# Data Generation

This notebook contains the code to generate some of the files used by our project website

In [None]:
import os
import json
# Initial Spark
import pyspark
from pyspark.sql import SparkSession

from pyspark.sql.functions import explode
import pyspark.sql.types as T
from pyspark.sql.functions import lit, col, to_date

from pyspark.sql.functions import avg
from pyspark.sql.functions import stddev
from pyspark.sql.functions import count, countDistinct, concat, sum
from pyspark.sql.functions import percentile_approx
import pyspark.sql.functions as F

In [None]:
DATA_FOLDER = "/Users/giacomoorsi/MEGAsync Downloads/Trenitalia-GenMar2023"
file = "all.parquet"

In [None]:

spark = SparkSession.builder \
    .master("local[4]") \
    .appName("Trenitalia") \
    .getOrCreate()

# set driver memory to 4GB
spark.sparkContext._conf.setAll([('spark.driver.memory', '4g')])

# get sc 
sc = spark.sparkContext

In [None]:
df = spark.read.parquet(os.path.join(DATA_FOLDER, "parquet", file))
print("Number of rows: {}".format(df.count()))

In [None]:
# load the dataset of the stops
stops = spark.read.csv(os.path.join(DATA_FOLDER, "stops.csv"), header=True, inferSchema=True)

stops_column_renamer = {
    "name": "stop_name",
    "lat": "stop_lat",
    "lon": "stop_lon",
    "station_id": "stop_id", 
    "name_short": "stop_name_short",
    "id_region": "stop_id_region",
}

for k, v in stops_column_renamer.items():
    stops = stops.withColumnRenamed(k, v)

In [None]:
# number of days
print("Number of days: ", df.select("date").distinct().count())

# first date
print("First date: ", df.select("date").distinct().orderBy("date").first().asDict()["date"])

# last date
print("Last date: ", df.select("date").distinct().orderBy("date", ascending=False).first().asDict()["date"])

# number of trains
print("Number of trains: ", df.select("train_number").distinct().count())

# number of stops
print("Number of stops: ", df.select("stop_name").distinct().count())

# number of train classes
print("Number of train classes: ", df.select("train_class").distinct().count())


In [None]:
df.columns

# 0. Preprocessing
As step of preprocessing, we remove all delays that are anomalous, i.e. they are not in the range [-100, 300] minutes. 

In [None]:
# remove all values of delays that are not in the range [-100, 300] if they are numerical
MIN_DELAY = -100
MAX_DELAY = 300
df = df.filter((col("stop_arrival_delay").cast("double").isNull()) | (col("stop_arrival_delay").cast("double") >= MIN_DELAY) & (col("stop_arrival_delay").cast("double") <= MAX_DELAY))
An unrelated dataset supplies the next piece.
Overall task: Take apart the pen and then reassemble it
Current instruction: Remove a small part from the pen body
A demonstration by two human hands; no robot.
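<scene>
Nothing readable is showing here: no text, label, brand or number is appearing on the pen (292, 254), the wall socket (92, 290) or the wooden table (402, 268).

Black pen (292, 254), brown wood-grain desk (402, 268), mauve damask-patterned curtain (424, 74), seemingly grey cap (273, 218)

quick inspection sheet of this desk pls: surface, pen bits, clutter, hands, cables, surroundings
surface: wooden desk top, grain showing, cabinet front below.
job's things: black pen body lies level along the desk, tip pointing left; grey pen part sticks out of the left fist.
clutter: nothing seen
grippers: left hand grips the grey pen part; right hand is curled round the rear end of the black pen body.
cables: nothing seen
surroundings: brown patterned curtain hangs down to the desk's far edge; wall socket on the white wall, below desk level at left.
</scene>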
# 1. Statistics for each station

For each distinct station, we want to obtain: 
1. Station name
2. Latitude, longitude
3. Average arrival delay
4. Median arrival delay
5. % of trains with delay > 3
6. % of trains with delay > 5
7. % of trains with delay > 10
8. Number of distinct train numbers that stopped 

In [None]:
# add column True if train had > 3 minutes of delay
data_stop = df.join(stops, on="stop_name", how="inner")


data_stop = data_stop \
    .filter(col("stop_arrival_delay").cast("double").isNotNull()) \
    .withColumn("stop_arrival_delay_double", col("stop_arrival_delay").cast("double")) \
    .drop("stop_arrival_delay") \
    .withColumnRenamed("stop_arrival_delay_double", "stop_arrival_delay") \
    .withColumn("3m_delay", col("stop_arrival_delay") > 3)\
    .withColumn("5m_delay", col("stop_arrival_delay") > 5)\
    .withColumn("10m_delay", col("stop_arrival_delay") > 10)\
    .withColumn("day_of_week", F.date_format(F.col("date"), "E"))\
    .withColumn("train_id", concat(col("train_class"), col("train_number")))

In [None]:
data_stop_stat = data_stop.groupBy("stop_name") \
    .agg(
        F.avg("stop_arrival_delay").alias("avg_arrival_delay"),
        F.percentile_approx("stop_arrival_delay", 0.5).alias("median_arrival_delay"),
        F.countDistinct("train_id").alias("count_trains"),
        F.count("train_id").alias("count_stops"),
        F.sum(F.col("3m_delay").cast("long")).alias("count_3m_delay"),
        F.sum(F.col("5m_delay").cast("long")).alias("count_5m_delay"),
        F.sum(F.col("10m_delay").cast("long")).alias("count_10m_delay"),
        F.first("stop_lat").alias("stop_lat"),
        F.first("stop_lon").alias("stop_lon")
    )

In [None]:
print("Number of stops: ", data_stop_stat.count())

In [None]:
print("Number of stops in (lat,long) dataset: ", stops.count())

In [None]:
print("Number of stops in final dataset: ", data_stop_stat.count())

In [None]:
data_stop_pandas = data_stop_stat.toPandas()
data_stop_pandas.head(100)

In [None]:
# save as csv
data_stop_pandas.to_csv(("dataset_generated/data_stop/data_stop.csv"), index=False)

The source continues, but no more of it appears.